Snapdragon Neural Processing Engine SDK
Reference Guide
|
This section provides information about compiling UDO packages for all supported runtimes in SNPE.
As explained in Overview of UDO, a set of registration and implementation libraries is collectively referred to as a UDO package. The user has complete control over building these libraries for their desired runtimes using compatible tool-chains. Alternatively, SNPE SDK offers tools and utilities to create and compile a UDO easily. For more information about the tool used to create a UDO package refer to Creating a UDO package. This section explains UDO package compilation based on the directory structure provided by the package generator.
Fundamentally, a UDO is required to be developed using the set of APIs defined in header files located at $SNPE_ROOT/share/SnpeUdo/include. Each runtime may impose additional requirements and provide options for customizing the implementation to suit the runtime. Details of the UDO APIs can be found in the API documentation at C++ API.

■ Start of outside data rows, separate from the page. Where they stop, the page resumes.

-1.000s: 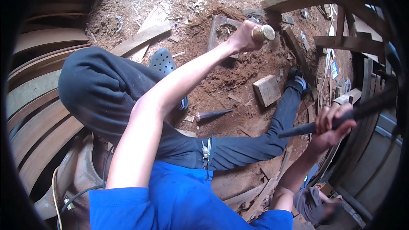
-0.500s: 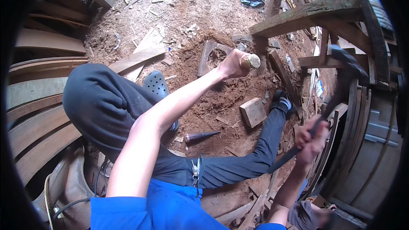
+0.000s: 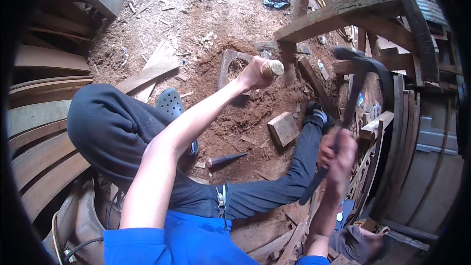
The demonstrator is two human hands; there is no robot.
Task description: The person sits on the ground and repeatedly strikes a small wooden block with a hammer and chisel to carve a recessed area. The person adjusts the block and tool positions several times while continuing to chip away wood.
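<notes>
Hands [image 3: 338, 154] grip dark hammer [image 3: 350, 103] and round-ended handle [image 3: 272, 68].

No lettering, label, brand, number or sign can be read at this work site.
</notes>
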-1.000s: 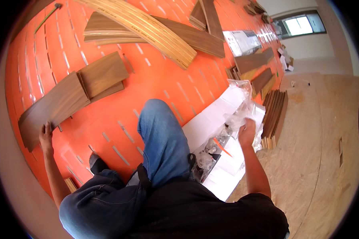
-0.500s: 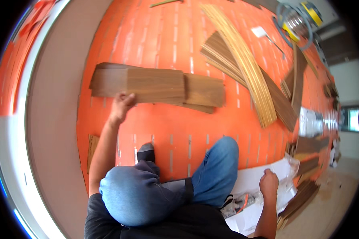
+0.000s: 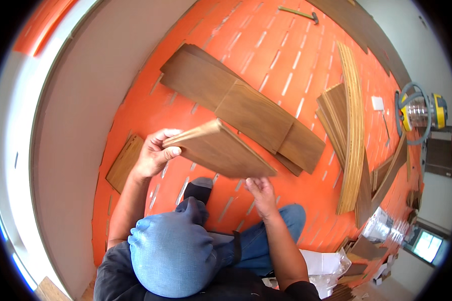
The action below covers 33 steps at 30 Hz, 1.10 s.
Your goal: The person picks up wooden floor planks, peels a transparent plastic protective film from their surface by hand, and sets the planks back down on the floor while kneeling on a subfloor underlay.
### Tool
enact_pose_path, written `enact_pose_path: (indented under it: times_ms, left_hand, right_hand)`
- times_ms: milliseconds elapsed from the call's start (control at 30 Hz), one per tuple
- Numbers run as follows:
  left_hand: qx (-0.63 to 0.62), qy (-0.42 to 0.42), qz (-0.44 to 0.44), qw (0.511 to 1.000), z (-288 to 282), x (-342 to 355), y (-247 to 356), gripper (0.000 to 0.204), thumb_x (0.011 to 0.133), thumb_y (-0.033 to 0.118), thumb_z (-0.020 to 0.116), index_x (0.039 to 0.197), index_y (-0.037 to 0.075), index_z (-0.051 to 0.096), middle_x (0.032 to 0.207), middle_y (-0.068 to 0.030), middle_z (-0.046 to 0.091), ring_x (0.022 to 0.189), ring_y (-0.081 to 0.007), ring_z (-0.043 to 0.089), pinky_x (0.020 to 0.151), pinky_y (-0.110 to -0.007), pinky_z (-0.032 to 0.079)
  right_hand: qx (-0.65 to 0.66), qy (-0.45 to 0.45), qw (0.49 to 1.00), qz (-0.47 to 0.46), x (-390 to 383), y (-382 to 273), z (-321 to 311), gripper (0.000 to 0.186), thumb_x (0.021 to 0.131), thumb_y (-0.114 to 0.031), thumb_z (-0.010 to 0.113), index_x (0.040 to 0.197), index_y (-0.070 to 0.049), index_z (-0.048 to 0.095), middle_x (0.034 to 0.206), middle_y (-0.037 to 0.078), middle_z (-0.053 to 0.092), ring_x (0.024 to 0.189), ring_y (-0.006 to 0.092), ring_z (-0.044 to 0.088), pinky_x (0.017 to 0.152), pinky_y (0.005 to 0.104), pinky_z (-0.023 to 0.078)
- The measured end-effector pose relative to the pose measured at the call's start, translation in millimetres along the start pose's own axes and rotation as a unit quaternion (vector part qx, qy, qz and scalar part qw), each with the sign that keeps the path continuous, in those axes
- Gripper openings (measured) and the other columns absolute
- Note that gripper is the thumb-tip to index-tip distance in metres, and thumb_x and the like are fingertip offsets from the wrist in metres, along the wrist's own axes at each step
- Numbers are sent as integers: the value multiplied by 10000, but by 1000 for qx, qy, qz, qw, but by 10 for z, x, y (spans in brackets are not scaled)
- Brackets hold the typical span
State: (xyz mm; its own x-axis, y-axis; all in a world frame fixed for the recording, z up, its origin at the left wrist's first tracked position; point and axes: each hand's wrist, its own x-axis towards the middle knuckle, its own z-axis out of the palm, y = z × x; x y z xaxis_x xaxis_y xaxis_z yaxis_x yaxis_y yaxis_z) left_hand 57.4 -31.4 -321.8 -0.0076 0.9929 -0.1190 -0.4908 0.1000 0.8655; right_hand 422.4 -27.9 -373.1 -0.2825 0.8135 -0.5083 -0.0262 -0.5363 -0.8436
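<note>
A short brown wooden floor plank (image 3: 231, 153) is tilted up in front of me, clear of the floor, with its grooved long edge showing. My left hand (image 3: 155, 153) is closed around its left end, thumb on the near face. Fingers bent, my right hand (image 3: 262, 198) grips at the lower right edge; its fingertips are partly blurred there. Just beyond lies a loose stack of similar planks (image 3: 253, 113), overlapping and slightly fanned out on the orange underlay (image 3: 281, 65).
Another short plank (image 3: 125, 163) lies left by the pale wall (image 3: 85, 100). At right are long planks (image 3: 354, 125), a white-headed tool (image 3: 377, 104) and a yellow-grey vacuum (image 3: 419, 111). A hammer (image 3: 299, 13) lies at the far side. Plastic wrapping (image 3: 329, 266) is beside my knee.
My left hand has lifted the short plank off the stack and brought it closer, tilting it. From the right, my right hand has come to its lower edge. The view has turned.
</note>
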Motion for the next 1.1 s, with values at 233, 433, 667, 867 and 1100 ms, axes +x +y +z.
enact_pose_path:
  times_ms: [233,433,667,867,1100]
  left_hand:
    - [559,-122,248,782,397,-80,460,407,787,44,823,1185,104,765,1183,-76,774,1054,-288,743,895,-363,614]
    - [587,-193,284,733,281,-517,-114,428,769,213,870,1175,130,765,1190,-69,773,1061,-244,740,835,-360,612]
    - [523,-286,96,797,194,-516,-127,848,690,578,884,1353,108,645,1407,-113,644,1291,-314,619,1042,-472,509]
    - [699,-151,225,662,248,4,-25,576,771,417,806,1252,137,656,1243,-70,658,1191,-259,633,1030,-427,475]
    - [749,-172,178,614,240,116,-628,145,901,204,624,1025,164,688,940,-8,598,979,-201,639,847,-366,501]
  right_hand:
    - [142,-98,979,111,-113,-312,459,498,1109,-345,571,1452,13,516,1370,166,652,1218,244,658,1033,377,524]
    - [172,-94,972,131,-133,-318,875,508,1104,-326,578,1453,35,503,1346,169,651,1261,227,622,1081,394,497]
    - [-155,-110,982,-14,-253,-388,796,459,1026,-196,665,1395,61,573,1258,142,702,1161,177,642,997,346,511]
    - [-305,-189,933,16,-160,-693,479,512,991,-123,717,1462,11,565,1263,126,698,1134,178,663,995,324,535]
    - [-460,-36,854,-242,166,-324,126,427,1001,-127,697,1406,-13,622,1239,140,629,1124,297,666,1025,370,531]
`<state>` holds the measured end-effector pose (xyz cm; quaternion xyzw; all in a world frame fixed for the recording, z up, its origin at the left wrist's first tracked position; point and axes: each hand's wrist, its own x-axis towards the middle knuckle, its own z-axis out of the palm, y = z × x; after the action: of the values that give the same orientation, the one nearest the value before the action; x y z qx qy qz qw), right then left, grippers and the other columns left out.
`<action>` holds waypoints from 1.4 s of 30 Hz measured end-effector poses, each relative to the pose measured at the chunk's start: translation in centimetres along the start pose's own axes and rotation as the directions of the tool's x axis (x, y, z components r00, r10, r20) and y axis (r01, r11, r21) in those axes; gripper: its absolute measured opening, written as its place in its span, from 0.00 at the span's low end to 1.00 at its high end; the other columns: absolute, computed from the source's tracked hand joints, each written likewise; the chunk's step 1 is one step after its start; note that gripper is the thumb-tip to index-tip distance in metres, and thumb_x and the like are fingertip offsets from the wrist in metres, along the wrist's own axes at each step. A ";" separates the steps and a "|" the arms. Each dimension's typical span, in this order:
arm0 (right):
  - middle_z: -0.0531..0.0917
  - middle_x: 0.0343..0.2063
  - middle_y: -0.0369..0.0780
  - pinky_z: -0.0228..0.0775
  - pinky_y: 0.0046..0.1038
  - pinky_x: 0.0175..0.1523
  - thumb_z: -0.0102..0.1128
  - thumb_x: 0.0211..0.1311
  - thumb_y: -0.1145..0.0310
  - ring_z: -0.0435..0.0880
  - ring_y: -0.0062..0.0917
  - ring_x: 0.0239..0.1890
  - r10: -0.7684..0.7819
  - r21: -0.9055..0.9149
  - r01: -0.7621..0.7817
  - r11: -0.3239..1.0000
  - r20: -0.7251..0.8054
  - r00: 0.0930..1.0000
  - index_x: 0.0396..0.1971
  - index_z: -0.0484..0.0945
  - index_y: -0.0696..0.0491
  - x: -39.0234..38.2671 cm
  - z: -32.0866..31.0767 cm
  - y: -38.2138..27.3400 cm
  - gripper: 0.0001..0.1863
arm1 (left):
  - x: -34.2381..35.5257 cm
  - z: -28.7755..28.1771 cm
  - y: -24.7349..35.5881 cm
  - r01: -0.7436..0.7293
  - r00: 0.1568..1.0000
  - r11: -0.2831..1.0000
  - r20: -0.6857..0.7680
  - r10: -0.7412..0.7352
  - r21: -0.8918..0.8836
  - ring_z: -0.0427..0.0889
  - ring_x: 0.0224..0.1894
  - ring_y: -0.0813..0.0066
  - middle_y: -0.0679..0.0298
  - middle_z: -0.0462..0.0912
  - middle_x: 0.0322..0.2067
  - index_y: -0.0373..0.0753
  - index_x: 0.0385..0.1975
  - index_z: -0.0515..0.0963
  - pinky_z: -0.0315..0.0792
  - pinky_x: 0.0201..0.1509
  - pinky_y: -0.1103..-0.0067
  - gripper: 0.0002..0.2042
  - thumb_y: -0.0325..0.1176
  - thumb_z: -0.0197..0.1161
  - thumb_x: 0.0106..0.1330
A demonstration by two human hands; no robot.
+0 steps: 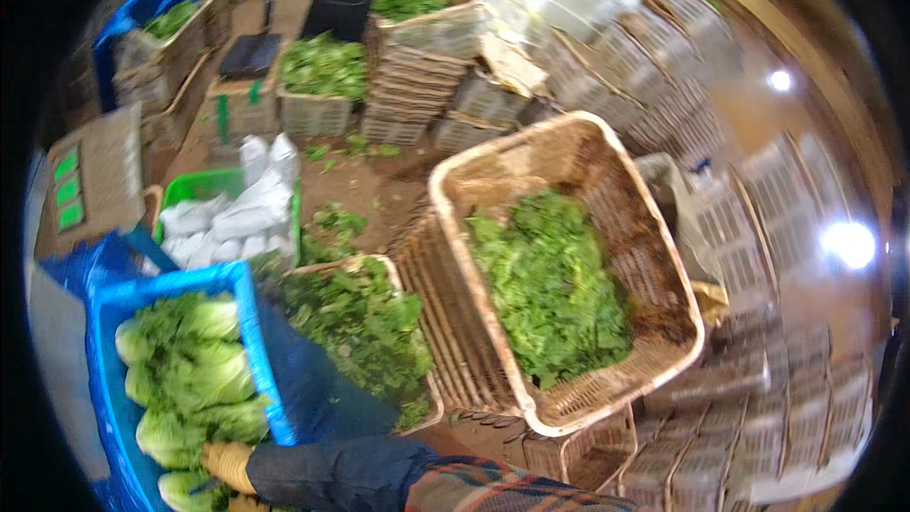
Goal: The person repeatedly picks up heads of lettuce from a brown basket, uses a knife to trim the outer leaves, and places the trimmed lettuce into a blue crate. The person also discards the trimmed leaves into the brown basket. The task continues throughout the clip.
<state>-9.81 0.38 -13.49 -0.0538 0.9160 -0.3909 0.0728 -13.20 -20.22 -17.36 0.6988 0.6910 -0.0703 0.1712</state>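
- Our left hand [248, 504] barely showed at the lower edge—grip unclear.
- Just beside it, our gloved right hand [227, 467] was among leafy heads [163, 436] inside the blue-lined crate [263, 351]—couldn't tell whether clamped.
- Beyond: loose greens [550, 299], tan crate [649, 265].

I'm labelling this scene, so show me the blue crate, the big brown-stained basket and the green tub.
Blue crate [265, 360]: head view, on its right-hand rim.
Big brown-stained basket [616, 213]: head view, on the bare inner right wall.
Green tub [208, 183]: head view, on its far wall.
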 end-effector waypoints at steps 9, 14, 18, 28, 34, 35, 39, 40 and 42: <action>0.76 0.65 0.50 0.77 0.38 0.60 0.57 0.53 0.83 0.82 0.45 0.60 0.682 0.215 -0.671 0.710 -0.447 0.579 0.76 0.60 0.47 -40.2 -22.4 10.4 0.46 | 17.8 -22.5 5.6 0.143 0.969 0.860 0.247 -0.020 -0.490 0.81 0.60 0.50 0.48 0.82 0.58 0.39 0.62 0.79 0.76 0.62 0.59 0.33 0.34 0.75 0.51; 0.70 0.71 0.49 0.73 0.38 0.68 0.59 0.59 0.77 0.75 0.44 0.68 0.836 0.350 -0.910 0.223 -0.549 -0.006 0.75 0.61 0.49 -62.4 -29.8 21.1 0.40 | 50.2 -29.8 22.3 -0.464 0.885 0.463 -0.415 0.209 -0.756 0.78 0.66 0.57 0.51 0.78 0.63 0.36 0.69 0.71 0.72 0.68 0.68 0.34 0.29 0.74 0.61; 0.83 0.50 0.53 0.80 0.41 0.52 0.65 0.56 0.73 0.86 0.41 0.49 0.676 0.287 -0.952 0.108 -0.724 -0.142 0.66 0.68 0.57 -71.5 -36.5 33.8 0.34 | 78.6 -27.4 39.2 -0.634 0.761 0.485 -0.372 0.531 -0.603 0.68 0.73 0.54 0.46 0.68 0.70 0.36 0.74 0.62 0.63 0.76 0.66 0.47 0.49 0.79 0.58; 0.83 0.52 0.56 0.76 0.44 0.58 0.59 0.61 0.67 0.84 0.50 0.53 0.828 0.562 -0.808 0.177 -0.529 -0.187 0.56 0.79 0.55 -71.1 -42.9 47.0 0.22 | 96.9 -16.8 50.6 -0.495 0.869 0.460 -0.407 0.282 -0.737 0.68 0.72 0.54 0.46 0.69 0.70 0.31 0.74 0.58 0.63 0.76 0.68 0.61 0.51 0.85 0.39; 0.68 0.68 0.58 0.75 0.48 0.59 0.64 0.57 0.71 0.83 0.55 0.53 0.665 0.429 -0.635 0.642 -0.724 0.184 0.46 0.77 0.56 -62.4 -39.9 32.3 0.16 | 83.0 -21.8 41.5 -0.436 0.898 -0.015 -0.434 -0.069 -0.900 0.77 0.64 0.64 0.55 0.75 0.64 0.36 0.72 0.59 0.73 0.68 0.69 0.56 0.28 0.87 0.39; 0.68 0.69 0.58 0.75 0.46 0.60 0.64 0.56 0.72 0.84 0.54 0.51 0.478 0.300 -0.540 0.786 -0.849 0.224 0.52 0.76 0.57 -61.5 -39.4 29.6 0.22 | 79.0 -23.4 39.2 -0.389 0.909 0.041 -0.391 -0.146 -0.920 0.77 0.64 0.64 0.55 0.76 0.63 0.35 0.72 0.59 0.73 0.67 0.68 0.56 0.28 0.87 0.38; 0.81 0.60 0.45 0.83 0.25 0.47 0.52 0.59 0.87 0.86 0.31 0.52 0.379 0.344 -0.309 0.886 -0.924 0.059 0.65 0.72 0.59 -59.5 -36.9 19.8 0.30 | 61.0 -28.7 29.0 -0.521 0.788 0.462 -0.613 -0.062 -0.717 0.74 0.67 0.61 0.54 0.75 0.65 0.34 0.73 0.62 0.67 0.73 0.69 0.58 0.28 0.86 0.34; 0.74 0.68 0.48 0.76 0.34 0.66 0.56 0.54 0.88 0.78 0.45 0.65 0.405 0.323 -0.500 0.804 -0.912 0.062 0.61 0.75 0.50 -58.9 -36.0 17.7 0.32 | 56.6 -29.5 26.4 -0.454 0.858 0.433 -0.513 -0.022 -0.779 0.73 0.68 0.61 0.53 0.74 0.66 0.35 0.73 0.62 0.66 0.73 0.69 0.59 0.29 0.86 0.33; 0.77 0.65 0.44 0.77 0.34 0.63 0.60 0.51 0.84 0.81 0.41 0.61 0.571 0.264 -0.688 0.676 -0.778 0.262 0.64 0.74 0.45 -56.8 -33.4 13.6 0.36 | 47.6 -29.6 21.8 -0.391 0.905 0.475 -0.422 0.045 -0.788 0.71 0.70 0.60 0.51 0.72 0.67 0.36 0.74 0.61 0.64 0.75 0.70 0.61 0.31 0.87 0.31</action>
<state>39.63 42.26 4.74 0.4964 0.8051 -0.2466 -0.2110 5.92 34.81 -2.61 0.6046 0.5549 0.4277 0.3789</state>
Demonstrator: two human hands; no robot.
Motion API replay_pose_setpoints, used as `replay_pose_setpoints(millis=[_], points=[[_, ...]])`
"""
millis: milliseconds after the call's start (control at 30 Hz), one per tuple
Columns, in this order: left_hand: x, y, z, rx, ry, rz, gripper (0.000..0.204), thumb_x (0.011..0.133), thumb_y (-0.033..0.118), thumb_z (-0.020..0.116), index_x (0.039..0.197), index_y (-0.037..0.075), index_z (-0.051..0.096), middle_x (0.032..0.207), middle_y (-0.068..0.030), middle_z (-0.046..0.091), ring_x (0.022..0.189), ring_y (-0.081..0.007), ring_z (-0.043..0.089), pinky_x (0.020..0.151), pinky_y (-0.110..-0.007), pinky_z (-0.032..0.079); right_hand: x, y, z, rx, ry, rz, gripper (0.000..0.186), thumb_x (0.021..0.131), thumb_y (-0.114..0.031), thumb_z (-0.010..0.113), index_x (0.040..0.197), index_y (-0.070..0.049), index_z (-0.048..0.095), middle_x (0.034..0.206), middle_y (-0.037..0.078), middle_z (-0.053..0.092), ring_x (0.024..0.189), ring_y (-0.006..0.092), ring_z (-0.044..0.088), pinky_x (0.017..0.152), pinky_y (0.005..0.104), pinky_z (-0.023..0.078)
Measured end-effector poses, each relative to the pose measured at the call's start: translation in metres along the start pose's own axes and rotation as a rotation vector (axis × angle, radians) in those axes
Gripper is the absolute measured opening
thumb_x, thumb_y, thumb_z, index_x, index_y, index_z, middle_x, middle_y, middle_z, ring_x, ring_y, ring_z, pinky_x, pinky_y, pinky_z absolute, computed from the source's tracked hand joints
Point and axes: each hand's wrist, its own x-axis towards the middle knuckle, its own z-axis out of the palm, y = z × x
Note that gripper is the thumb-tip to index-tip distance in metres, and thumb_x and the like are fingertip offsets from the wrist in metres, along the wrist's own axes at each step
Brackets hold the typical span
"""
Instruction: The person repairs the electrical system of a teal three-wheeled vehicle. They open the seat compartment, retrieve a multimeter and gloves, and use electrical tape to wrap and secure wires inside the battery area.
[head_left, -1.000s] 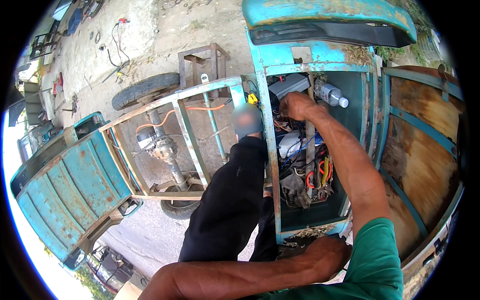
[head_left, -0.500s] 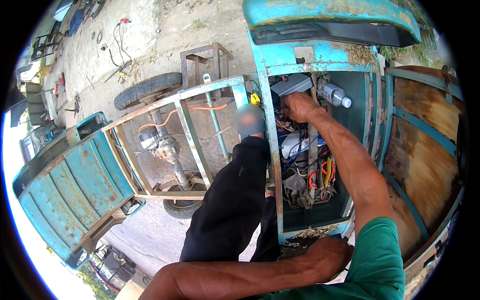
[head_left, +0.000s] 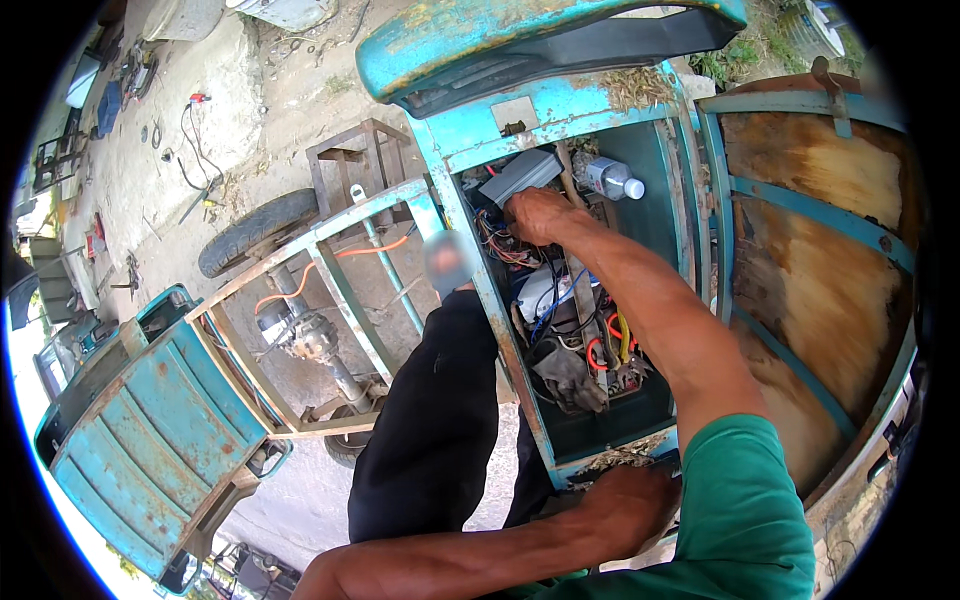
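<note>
While the right hand (head_left: 540, 216) reaches into the far left part of the open teal compartment (head_left: 648, 225), the left hand (head_left: 630, 505) sits low by its near rim. Right: fingers curled, back of hand up, at the near edge of a grey metal box (head_left: 520, 177), just beside a tangle of thin coloured wires (head_left: 503, 245); fingertips hidden, can't tell if they pinch anything. Left: bent, shaded, fingers out of sight, can't tell if it grips. Grey box lies tilted at the far left inside, clear bottle (head_left: 605, 177) on its side to the right of it. Nearer: white unit (head_left: 540, 290), crumpled grey cloth (head_left: 568, 375), orange-and-yellow handles (head_left: 625, 340). Narrow bar (head_left: 583, 290) runs far to near over the contents. Wood-faced panel (head_left: 800, 235) on the right; rusty frame (head_left: 350, 300) and tyre (head_left: 260, 232) on the left.
</note>
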Motion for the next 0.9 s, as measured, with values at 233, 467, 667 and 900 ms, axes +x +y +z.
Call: replay_pose_setpoints(millis=[233, 467, 667, 900], points=[[-0.001, -0.003, -0.001, -0.02, -0.057, 0.004, 0.033, 0.086, 0.017, 0.058, 0.105, -0.01, 0.056, 0.085, -0.0285, 0.068, 0.078, -0.045, 0.068, 0.07, -0.051, 0.054, 0.002, 0.004, 0.009, -0.106, 0.075, -0.069, 0.02, 0.078, -0.01, 0.06, 0.092, -0.005, 0.074, 0.099, 0.019, 0.072, 0.1, 0.0349, 0.069, 0.086, 0.0442, 0.055], [-0.001, -0.007, 0.006, -0.046, 0.002, 0.009, 0.028, 0.084, 0.016, 0.06, 0.099, -0.007, 0.06, 0.087, -0.0277, 0.068, 0.081, -0.0442, 0.067, 0.071, -0.051, 0.054, -0.001, -0.002, 0.014, -0.143, 0.187, -0.1, 0.019, 0.081, -0.016, 0.056, 0.086, -0.01, 0.073, 0.094, 0.015, 0.073, 0.096, 0.0329, 0.07, 0.086, 0.0426, 0.053], [0.002, -0.005, 0.007, -0.013, -0.058, -0.001, 0.029, 0.084, 0.017, 0.061, 0.1, -0.006, 0.059, 0.086, -0.0262, 0.068, 0.08, -0.0432, 0.068, 0.072, -0.051, 0.054, 0.0, 0.001, 0.021, -0.159, 0.224, -0.06, 0.02, 0.082, -0.014, 0.055, 0.088, -0.012, 0.074, 0.097, 0.014, 0.074, 0.097, 0.0306, 0.071, 0.089, 0.0426, 0.052], [0.003, -0.005, 0.015, 0.079, 0.057, 0.06, 0.03, 0.088, 0.02, 0.06, 0.107, -0.004, 0.059, 0.095, -0.0241, 0.069, 0.087, -0.0418, 0.068, 0.078, -0.051, 0.054, -0.054, -0.011, -0.025, 0.119, 0.282, 0.017, 0.032, 0.086, -0.024, 0.067, 0.112, -0.006, 0.069, 0.103, 0.017, 0.072, 0.101, 0.0314, 0.068, 0.09, 0.0448, 0.052]])
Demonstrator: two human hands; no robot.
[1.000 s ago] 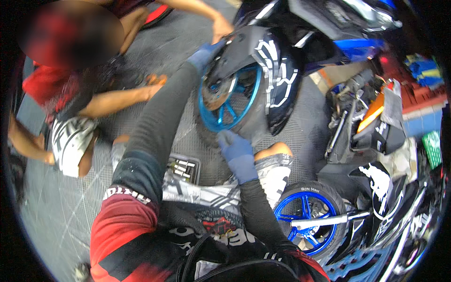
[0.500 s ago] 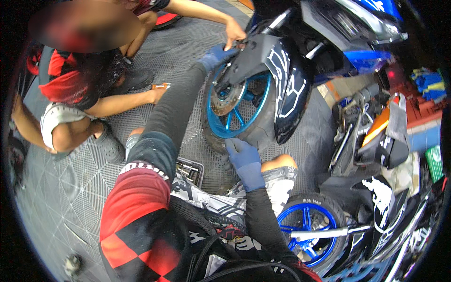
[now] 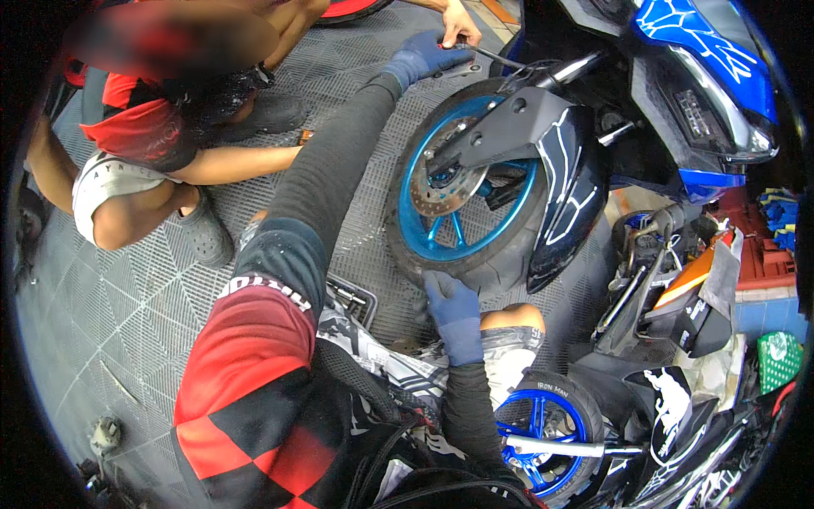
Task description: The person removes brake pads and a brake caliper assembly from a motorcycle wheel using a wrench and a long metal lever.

This section assumes that a UDO package was generated using the UDO package generator tool described in Creating a UDO package which produces a partial implementation skeleton based on the UDO specification configured by the user.
The UDO package generator tool creates a makefile to compile the package for a specific runtime and target platform combination. The makefile is intended to provide a simple interface to compile for platforms that use make natively or require ndk-build. Using the provided makefile also allows for per library compilation for various targets.
The general form of each make target is <runtime>_<platform>. Targets that are only of the form <runtime> include all possible targets. For instance, running
make cpu
will compile the CPU for both x86 and Android platforms. Additionally, for applicable platforms the PLATFORM make variable can be used to select a specific platform ABI similar to APP_ABI in ndk-build. By default PLATFORM is set to both arm64-v8a and armeabi-v7a. A comprehensive table of available make targets is presented below .
Note: Use of the makefile is optional and not required to generate libraries.
Note: For all following examples, the displayed artifacts are for arm64-v8a target.
A CPU UDO implementation library based on core UDO APIs is required to run a UDO package on CPU runtime. The UDO package generator tool will create a skeleton containing blank constructs in the required format, but the core logic of creating and execution of the operation needs to be filled in by the user. This can be done by completing the implementation of finalize()
, execute()
, and free()
functions in the <OpName>.cpp file generated by the UDO package generator tool.
Note: One important notion to take into account is that the SNPE provides tensor data corresponding to all the inputs and outputs of a UDO not directly inside tensorData
defined in SnpeUdo_TensorParam_t
but as an opaque pointer. The UDO implementation is expected to get a handle to the raw tensor pointers using the methods in the CustomOp operation object issued by SNPE at the time of execution. Refer to SnpeUdo_CpuInfrastructure_t
for more details on the data structure.The CPU runtime operates only with floating point activation tensors. Therefore, CPU UDO implementations should be implemented to receive and produce only floating point tensors, and set the field data_type in the config file to FLOAT_32. All other data types will be ignored. Refer to Defining a UDO for more details.
Compiling and running the UDO package on host is required for SNPE model quantization tool, snpe-dlc-quantize
. It is necessary to quantize a model using snpe-dlc-quantize, to run a UDO layer that has at least one non-float input on the DSP.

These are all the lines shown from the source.